Ghosh S, Dutta S, Gomes E, Carroll D, D'Agostino R, Olson J, Guthold M, Gmeiner WH - ACS Nano (2009)

Bottom Line: DNA-encasement resulted in a 3-fold reduction in the concentration of MWNTs required to impart a 10 degrees C temperature increase in bulk solution temperature.Nonmalignant tissues displayed no long-term damage from treatment.The results demonstrate that DNA-encased MWNTs are more efficient at converting nIR irradiation into heat compared to nonencased MWNTs and that DNA-encased MWNTs can be used safely and effectively for the selective thermal ablation of malignant tissue in vivo.

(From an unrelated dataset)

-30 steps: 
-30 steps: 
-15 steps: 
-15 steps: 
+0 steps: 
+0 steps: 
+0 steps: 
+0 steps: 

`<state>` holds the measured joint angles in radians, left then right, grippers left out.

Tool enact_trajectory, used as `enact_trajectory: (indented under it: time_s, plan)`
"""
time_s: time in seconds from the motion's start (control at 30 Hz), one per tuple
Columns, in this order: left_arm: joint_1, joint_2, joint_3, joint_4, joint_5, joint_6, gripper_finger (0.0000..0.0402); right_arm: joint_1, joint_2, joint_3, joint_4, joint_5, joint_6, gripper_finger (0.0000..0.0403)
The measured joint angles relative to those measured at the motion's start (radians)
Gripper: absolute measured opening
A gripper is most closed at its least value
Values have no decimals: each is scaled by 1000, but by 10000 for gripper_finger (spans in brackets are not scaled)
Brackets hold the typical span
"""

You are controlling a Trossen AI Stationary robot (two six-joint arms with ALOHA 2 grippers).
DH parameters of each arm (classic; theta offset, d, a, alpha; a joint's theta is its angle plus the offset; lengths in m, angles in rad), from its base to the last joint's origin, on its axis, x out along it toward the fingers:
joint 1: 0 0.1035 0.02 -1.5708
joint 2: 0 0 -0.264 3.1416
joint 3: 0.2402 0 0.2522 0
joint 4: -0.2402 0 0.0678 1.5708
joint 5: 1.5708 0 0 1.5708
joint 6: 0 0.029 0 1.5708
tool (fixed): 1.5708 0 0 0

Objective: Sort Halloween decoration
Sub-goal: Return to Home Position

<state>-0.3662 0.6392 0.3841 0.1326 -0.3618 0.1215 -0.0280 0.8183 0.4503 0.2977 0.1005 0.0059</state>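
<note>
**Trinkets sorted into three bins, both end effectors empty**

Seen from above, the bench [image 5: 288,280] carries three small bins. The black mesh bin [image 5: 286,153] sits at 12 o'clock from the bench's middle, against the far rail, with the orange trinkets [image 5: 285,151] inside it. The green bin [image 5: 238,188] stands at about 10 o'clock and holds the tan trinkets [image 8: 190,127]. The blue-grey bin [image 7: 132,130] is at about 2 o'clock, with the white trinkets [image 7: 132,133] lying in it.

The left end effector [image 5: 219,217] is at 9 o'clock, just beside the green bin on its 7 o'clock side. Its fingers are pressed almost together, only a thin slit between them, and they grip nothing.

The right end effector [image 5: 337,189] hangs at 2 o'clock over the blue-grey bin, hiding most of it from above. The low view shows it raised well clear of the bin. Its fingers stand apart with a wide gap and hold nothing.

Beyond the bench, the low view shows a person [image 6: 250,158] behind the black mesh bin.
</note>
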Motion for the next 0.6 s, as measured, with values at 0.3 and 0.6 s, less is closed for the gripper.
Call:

View Article: PubMed Central - PubMed

Affiliation: Department of Cancer Biology, Wake Forest University School of Medicine, Winston-Salem, NC 27157, USA.

ABSTRACT
Nanoparticles, including multiwalled carbon nanotubes (MWNTs), strongly absorb near-infrared (nIR) radiation and efficiently convert absorbed energy to released heat which can be used for localized hyperthermia applications. We demonstrate for the first time that DNA-encasement increases heat emission following nIR irradiation of MWNTs, and DNA-encased MWNTs can be used to safely eradicate a tumor mass in vivo. Upon irradiation of DNA-encased MWNTs, heat is generated with a linear dependence on irradiation time and laser power. DNA-encasement resulted in a 3-fold reduction in the concentration of MWNTs required to impart a 10 degrees C temperature increase in bulk solution temperature. A single treatment consisting of intratumoral injection of MWNTs (100 microL of a 500 microg/mL solution) followed by laser irradiation at 1064 nm, 2.5 W/cm(2) completely eradicated PC3 xenograft tumors in 8/8 (100%) of nude mice. Tumors that received only MWNT injection or laser irradiation showed growth rates indistinguishable from nontreated control tumors. Nonmalignant tissues displayed no long-term damage from treatment. The results demonstrate that DNA-encased MWNTs are more efficient at converting nIR irradiation into heat compared to nonencased MWNTs and that DNA-encased MWNTs can be used safely and effectively for the selective thermal ablation of malignant tissue in vivo.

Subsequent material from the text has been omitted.